*WHAT TO DO:*
Restate word for word the lines from the one containing "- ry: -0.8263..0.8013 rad" through the end of the listing below, with both ends included.

Start of RECORDED INFORMATION

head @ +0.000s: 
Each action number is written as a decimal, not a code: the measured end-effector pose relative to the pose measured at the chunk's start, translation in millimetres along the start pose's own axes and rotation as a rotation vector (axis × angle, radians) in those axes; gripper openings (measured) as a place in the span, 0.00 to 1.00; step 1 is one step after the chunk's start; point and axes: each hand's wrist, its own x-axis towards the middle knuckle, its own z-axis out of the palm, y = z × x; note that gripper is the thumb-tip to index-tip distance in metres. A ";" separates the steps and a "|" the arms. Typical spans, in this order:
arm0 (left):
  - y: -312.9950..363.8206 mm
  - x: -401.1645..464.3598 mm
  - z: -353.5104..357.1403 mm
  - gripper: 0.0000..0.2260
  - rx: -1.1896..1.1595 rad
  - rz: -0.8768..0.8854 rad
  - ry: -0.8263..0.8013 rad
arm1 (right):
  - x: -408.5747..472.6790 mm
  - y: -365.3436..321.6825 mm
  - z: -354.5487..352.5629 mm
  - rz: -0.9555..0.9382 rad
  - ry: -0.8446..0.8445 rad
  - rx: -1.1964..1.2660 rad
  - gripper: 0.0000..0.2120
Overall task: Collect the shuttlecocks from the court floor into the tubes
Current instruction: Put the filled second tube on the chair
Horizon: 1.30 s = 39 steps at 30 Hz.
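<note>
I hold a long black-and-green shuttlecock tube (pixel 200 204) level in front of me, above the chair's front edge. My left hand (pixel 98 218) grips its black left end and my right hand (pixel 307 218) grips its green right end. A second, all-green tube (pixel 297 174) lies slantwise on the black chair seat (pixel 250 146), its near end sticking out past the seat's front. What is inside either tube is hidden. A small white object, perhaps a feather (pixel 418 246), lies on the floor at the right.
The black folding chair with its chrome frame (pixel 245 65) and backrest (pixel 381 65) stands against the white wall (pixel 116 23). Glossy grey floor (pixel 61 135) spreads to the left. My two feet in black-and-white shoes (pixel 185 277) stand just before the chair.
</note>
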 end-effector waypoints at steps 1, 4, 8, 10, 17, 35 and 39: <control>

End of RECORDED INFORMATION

*RESPONSE TO THE TASK:*
  - ry: -0.8263..0.8013 rad
arm1 (right):
  - x: -408.5747..472.6790 mm
  - y: -365.3436..321.6825 mm
  - z: -354.5487..352.5629 mm
  - rz: -0.9555..0.9382 rad
  - ry: -0.8446..0.8445 rad
  - rx: -1.1964..1.2660 rad
  - gripper: 0.0000..0.2120
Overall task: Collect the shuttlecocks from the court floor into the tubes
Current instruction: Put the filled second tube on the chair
Horizon: 1.30 s = 39 steps at 30 Hz.
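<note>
I hold a long black-and-green shuttlecock tube (pixel 200 204) level in front of me, above the chair's front edge. My left hand (pixel 98 218) grips its black left end and my right hand (pixel 307 218) grips its green right end. A second, all-green tube (pixel 297 174) lies slantwise on the black chair seat (pixel 250 146), its near end sticking out past the seat's front. What is inside either tube is hidden. A small white object, perhaps a feather (pixel 418 246), lies on the floor at the right.
The black folding chair with its chrome frame (pixel 245 65) and backrest (pixel 381 65) stands against the white wall (pixel 116 23). Glossy grey floor (pixel 61 135) spreads to the left. My two feet in black-and-white shoes (pixel 185 277) stand just before the chair.
</note>
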 end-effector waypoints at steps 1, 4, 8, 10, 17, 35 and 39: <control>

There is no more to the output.